*Prompt:* Return exactly the span of lines in the following data that opens with the line containing "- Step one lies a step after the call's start" and closes with the line containing "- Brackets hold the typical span". Include nothing else.

*Recorded data:*
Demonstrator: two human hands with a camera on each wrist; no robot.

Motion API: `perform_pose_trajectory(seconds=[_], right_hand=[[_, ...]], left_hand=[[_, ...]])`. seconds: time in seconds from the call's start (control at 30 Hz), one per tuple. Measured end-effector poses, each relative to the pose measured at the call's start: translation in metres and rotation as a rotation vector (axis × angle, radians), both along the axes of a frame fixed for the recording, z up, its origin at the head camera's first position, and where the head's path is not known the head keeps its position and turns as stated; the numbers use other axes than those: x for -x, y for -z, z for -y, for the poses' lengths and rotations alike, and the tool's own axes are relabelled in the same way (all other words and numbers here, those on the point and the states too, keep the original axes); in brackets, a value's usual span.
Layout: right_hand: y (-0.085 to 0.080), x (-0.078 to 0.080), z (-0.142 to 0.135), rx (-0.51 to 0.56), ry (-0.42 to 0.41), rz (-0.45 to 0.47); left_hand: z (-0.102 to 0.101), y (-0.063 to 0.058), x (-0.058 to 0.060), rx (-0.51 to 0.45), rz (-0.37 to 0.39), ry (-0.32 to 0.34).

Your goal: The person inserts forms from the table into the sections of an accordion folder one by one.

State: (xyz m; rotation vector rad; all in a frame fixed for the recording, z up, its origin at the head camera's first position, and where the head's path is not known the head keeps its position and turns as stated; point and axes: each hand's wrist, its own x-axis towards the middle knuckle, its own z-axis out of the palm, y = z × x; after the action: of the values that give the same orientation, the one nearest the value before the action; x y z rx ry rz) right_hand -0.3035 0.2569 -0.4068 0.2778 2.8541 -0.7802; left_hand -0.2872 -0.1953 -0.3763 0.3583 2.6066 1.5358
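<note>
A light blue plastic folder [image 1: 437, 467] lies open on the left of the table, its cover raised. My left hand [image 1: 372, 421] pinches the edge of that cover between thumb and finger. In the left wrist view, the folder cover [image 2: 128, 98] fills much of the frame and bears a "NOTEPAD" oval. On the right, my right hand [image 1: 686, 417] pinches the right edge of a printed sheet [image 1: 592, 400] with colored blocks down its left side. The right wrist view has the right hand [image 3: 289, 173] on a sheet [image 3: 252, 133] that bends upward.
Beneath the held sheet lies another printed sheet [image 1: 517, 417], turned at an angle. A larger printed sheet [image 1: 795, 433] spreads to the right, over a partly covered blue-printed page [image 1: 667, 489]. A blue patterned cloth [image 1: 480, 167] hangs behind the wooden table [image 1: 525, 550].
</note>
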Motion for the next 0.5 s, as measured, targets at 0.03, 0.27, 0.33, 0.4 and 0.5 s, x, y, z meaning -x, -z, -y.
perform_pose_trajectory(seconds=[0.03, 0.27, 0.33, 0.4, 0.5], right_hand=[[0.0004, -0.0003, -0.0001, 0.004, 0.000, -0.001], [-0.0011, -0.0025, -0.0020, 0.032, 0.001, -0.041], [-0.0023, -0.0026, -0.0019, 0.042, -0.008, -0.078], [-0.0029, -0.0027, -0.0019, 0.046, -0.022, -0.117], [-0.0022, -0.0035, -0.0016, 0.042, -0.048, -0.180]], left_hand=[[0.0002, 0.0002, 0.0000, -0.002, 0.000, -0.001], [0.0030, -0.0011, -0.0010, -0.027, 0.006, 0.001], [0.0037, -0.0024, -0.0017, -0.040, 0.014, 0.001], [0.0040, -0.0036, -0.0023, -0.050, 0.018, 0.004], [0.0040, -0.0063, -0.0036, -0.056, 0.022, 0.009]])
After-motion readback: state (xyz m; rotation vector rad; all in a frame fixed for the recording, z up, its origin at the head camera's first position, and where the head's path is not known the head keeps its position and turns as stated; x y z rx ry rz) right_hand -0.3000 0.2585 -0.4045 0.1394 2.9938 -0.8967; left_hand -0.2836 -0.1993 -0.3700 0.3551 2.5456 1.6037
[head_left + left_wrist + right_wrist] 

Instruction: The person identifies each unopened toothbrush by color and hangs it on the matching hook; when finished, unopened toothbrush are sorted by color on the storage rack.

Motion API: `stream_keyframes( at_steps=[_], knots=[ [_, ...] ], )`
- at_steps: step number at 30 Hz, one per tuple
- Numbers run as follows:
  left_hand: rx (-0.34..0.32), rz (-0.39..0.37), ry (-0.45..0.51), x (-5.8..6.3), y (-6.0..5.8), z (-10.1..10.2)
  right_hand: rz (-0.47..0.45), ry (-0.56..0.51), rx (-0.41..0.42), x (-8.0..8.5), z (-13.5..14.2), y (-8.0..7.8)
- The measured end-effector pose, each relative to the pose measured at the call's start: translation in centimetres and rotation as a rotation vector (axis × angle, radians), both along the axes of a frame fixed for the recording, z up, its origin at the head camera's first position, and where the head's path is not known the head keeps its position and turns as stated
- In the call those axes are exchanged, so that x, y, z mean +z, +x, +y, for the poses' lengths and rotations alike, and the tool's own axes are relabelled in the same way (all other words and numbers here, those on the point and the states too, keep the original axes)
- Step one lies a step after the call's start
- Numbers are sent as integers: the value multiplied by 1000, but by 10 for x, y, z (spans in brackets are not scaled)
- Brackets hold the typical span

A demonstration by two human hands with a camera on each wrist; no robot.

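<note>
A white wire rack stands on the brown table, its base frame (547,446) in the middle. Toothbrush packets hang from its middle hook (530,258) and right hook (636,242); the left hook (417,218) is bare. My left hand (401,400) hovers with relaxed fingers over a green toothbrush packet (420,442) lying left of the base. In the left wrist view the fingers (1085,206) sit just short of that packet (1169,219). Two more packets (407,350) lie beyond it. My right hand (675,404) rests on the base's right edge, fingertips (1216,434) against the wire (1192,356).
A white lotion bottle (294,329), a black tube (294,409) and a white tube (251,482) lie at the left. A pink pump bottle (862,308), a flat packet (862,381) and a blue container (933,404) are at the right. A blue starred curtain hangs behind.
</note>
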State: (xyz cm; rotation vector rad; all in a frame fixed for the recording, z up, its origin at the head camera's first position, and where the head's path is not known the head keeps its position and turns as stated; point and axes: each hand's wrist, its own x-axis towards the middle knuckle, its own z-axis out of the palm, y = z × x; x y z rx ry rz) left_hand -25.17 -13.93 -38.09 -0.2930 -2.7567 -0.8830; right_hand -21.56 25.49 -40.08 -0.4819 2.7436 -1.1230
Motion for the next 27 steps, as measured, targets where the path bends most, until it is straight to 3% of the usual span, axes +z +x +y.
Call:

*Output for this exercise:*
- Step one lies a step after the call's start
- Numbers are sent as integers: the value multiplied by 1000, but by 10 for x, y, z (spans in brackets are not scaled)
- Brackets hold the typical span

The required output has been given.